**BRIEF**
Return all lines in the data where the string "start" can be found.

**DATASET EXTRACT**
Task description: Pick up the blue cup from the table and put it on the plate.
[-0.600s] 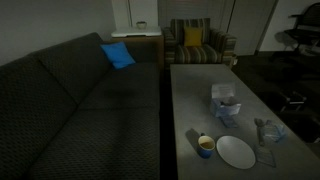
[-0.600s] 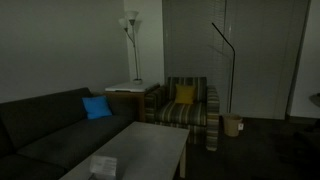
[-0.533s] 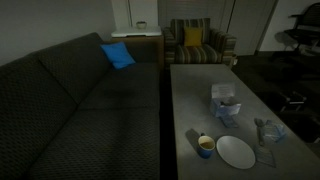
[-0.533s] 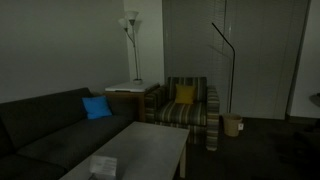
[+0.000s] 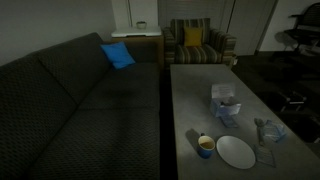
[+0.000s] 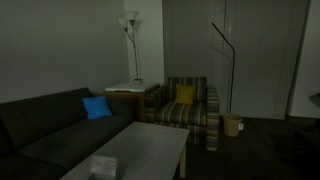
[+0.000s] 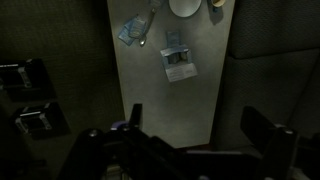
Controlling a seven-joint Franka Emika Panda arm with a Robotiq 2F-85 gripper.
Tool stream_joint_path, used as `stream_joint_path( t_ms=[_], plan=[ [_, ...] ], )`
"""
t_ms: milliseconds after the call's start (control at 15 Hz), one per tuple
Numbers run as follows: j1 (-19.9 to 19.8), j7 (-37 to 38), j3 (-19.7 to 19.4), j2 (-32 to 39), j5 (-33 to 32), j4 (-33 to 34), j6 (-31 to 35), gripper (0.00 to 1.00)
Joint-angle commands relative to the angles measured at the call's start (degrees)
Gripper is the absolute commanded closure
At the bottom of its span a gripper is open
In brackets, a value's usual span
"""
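The blue cup [image 5: 205, 146] stands on the grey table [image 5: 190, 100] near its front end, just left of the white plate [image 5: 236, 152]. In the wrist view the cup [image 7: 216, 4] and the plate [image 7: 184, 6] sit at the top edge, cut off by the frame. My gripper [image 7: 200, 125] is open and empty, high above the opposite end of the table, far from the cup. The arm does not show in either exterior view.
A tissue box [image 5: 225, 101] and a crumpled blue-white wrapper [image 5: 270, 130] lie on the table; they also show in the wrist view as the tissue box [image 7: 177, 62] and the wrapper [image 7: 134, 31]. A dark sofa [image 5: 70, 100] runs along the table. A striped armchair [image 6: 185, 105] stands beyond.
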Motion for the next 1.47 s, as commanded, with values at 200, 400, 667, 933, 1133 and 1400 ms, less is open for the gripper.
stream_joint_path(
  t_ms=[200,400,667,933,1133,1400],
  plan=[
    [-1.1,-0.4,0.9,0.1,0.5,0.1,-0.1,0.0],
    [-1.1,-0.4,0.9,0.1,0.5,0.1,-0.1,0.0],
    [-0.7,-2.2,0.3,2.1,1.0,2.0,-1.3,0.0],
    [0.0,-2.5,0.7,5.6,1.9,4.7,-1.0,0.0],
    [0.5,-1.8,1.4,9.7,3.3,7.8,0.1,0.0],
    [1.3,-2.3,2.7,16.4,6.5,13.0,1.1,0.0]
  ],
)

**RESULT OF THIS EXERCISE**
t_ms: milliseconds after the call's start (control at 15 Hz), one per tuple
Joint-angle commands relative to the angles measured at the call's start (degrees)

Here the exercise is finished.